#### Goal of the exercise:
When you restate the data, keep every word as it is and drop the images.

#### Information shown:
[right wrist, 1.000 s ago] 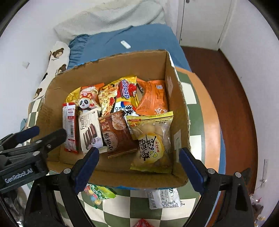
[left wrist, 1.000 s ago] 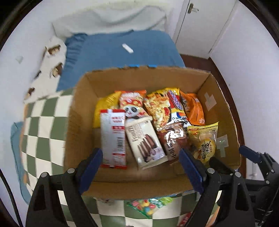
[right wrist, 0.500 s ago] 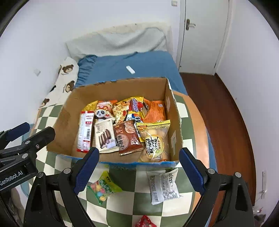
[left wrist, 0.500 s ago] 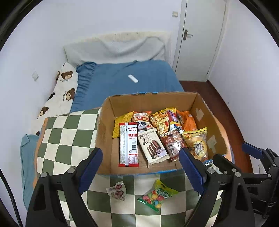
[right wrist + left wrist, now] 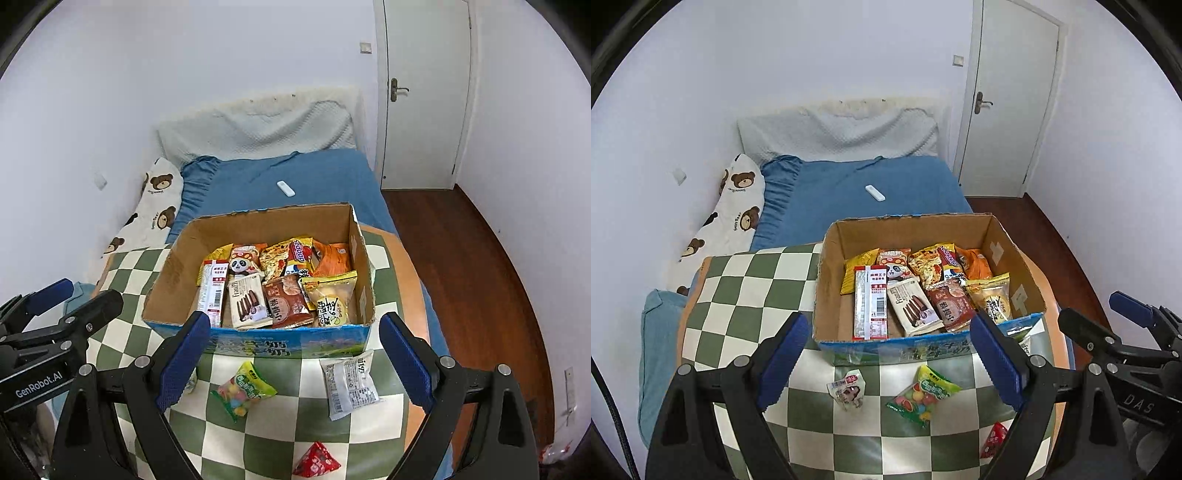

#### Finished exercise:
[right wrist, 1.000 s ago] 
[left wrist, 1.000 s ago] 
[right wrist, 0.500 s ago] 
[left wrist, 0.500 s ago] 
[right wrist + left wrist, now] 

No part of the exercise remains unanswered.